Aug 20, 2007 21:53
So another thing I’m learning on my internship is how to read mainstream fiction. I’ve never really done that before, you know? I’ve read a lot of comics and school books and science fiction and fantasy and game books, but never normal real-world fiction like the kind you can buy in grocery stores.
But Adina-the-master-carpenter lent me a book the other day and it takes place in the real world and I’m reading it and it’s pretty cool. The book is Water for Elephants by Sara Gruen and it’s about a guy in the 1920’s whose parents die right before he’s supposed to graduate from vet school. He’s so distraught that he can’t finish his exams, so he runs away and accidentally joins the circus.
I find this particularly intriguing because thoughts of some disaster preventing me from earning my college degree used to plague me all the time. Only in my head this disaster was never the death of my parents.* Usually it was turning into a vampire. This was particularly relevant in my college years because my friends and I would all get together and pretend to be vampires every Saturday. And I used to think about how much it would suck to spend all that money going to school and then become a vampire at the last minute and not be able to graduate because I’m undead. It would suck for me especially because I dropped out of high school, and it’s impossible to maintain a sense of vampiric romance if you’re a high school drop-out without a college degree. Romantic vampires are always educated.
So it’s really weird for me to read this book, because now that I’ve graduated the thing that happened to the protagonist can’t happen to me anymore. It really hit me last week when I shaved my legs. In Vampire: The Masquerade, your hair (and body hair) re-sets to the way it was on the moment of your death every night. I walked out of the shower, and FOR THE FIRST TIME I thought “Okay vampires, if you’re going to do it, do it now!”
I’m afraid. This desire to get stuck in time is new. It means I’m not looking forward to accomplishing anything in particular.

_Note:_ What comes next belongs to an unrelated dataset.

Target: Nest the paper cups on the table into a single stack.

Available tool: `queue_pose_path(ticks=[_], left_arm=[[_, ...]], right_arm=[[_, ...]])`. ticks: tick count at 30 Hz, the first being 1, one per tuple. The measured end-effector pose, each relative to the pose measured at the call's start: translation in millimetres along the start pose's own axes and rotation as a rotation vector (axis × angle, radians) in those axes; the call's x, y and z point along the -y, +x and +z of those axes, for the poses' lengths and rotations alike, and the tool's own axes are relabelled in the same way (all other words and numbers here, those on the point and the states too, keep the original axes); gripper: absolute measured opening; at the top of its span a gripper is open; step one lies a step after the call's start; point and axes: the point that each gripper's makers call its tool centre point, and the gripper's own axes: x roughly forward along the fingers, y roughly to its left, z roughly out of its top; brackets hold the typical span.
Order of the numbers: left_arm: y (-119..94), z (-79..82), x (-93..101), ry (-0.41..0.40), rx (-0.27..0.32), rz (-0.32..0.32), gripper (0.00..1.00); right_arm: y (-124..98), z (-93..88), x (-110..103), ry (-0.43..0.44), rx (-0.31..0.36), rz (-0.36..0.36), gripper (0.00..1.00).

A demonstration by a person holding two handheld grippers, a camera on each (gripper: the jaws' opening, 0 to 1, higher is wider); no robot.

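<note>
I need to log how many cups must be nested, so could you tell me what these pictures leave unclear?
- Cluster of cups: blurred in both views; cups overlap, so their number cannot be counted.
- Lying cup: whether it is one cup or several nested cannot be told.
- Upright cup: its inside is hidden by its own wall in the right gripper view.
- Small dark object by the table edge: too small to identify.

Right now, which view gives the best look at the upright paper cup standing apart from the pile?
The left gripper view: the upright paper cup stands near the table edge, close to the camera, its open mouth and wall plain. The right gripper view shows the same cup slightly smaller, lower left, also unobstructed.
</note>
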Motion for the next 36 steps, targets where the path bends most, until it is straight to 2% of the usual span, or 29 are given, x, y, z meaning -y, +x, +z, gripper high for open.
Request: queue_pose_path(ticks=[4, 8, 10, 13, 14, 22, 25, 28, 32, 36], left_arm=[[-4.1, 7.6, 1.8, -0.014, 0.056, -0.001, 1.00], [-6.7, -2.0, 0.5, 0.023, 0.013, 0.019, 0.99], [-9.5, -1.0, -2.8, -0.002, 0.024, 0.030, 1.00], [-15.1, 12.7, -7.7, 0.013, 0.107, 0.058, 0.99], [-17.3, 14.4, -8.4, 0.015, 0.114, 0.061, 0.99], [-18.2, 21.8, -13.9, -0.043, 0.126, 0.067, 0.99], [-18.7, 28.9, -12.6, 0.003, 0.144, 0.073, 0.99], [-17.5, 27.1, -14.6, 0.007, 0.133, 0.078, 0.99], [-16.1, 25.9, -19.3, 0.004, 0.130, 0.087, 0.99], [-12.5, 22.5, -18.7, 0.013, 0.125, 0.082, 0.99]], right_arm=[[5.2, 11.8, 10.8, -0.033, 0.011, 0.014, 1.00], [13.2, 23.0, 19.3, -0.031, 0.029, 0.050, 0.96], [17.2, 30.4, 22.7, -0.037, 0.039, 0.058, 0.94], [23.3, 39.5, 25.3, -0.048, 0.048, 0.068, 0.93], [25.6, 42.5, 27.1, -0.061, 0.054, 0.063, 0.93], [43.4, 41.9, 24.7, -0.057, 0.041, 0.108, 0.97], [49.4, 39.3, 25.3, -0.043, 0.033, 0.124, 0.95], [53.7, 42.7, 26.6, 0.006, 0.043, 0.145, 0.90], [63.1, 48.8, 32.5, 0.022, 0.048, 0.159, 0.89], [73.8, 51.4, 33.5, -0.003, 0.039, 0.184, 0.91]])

If I kept my legs shaved, I could go completely stagnant and not notice.
Right. Water for Elephants. I can tell Sara Gruen did a sack of research, and she’s got plenty of fascinating things to say about circus-grunt life in the 1920’s. It seems like whenever she runs out of fascinating things, though, she defaults to describing a penis. I’ve been keeping a list. These are the penises she has described thus far:
Irate masturbating dwarf - turgid and purple
Dead horse - long and floppy
Ninety-three year old man in the shower - wet and shriveled
I guess I can understand this impulse. Penises are inherently funny. The penis-space would likely be better spent on plot, though. I should watch out for this in my journals. If I’m talking about a penis, it probably means my life doesn’t have enough plot. It’s not a perfect litmus test, but I’ve got the could-I-become-a-vampire-now backup test, and the two working together should mean something.
Right now, my litmus is the wrong color.
* My parents are not allowed to die. Like, seriously. I’m fully convinced that they will become timeless elves long before they start going decrepit or senile. Or maybe my dad will build himself an infinitely durable robot body out of old coat hangers and epoxy. Mom will get one too. Dad’s a puppeteer. He can do stuff like that.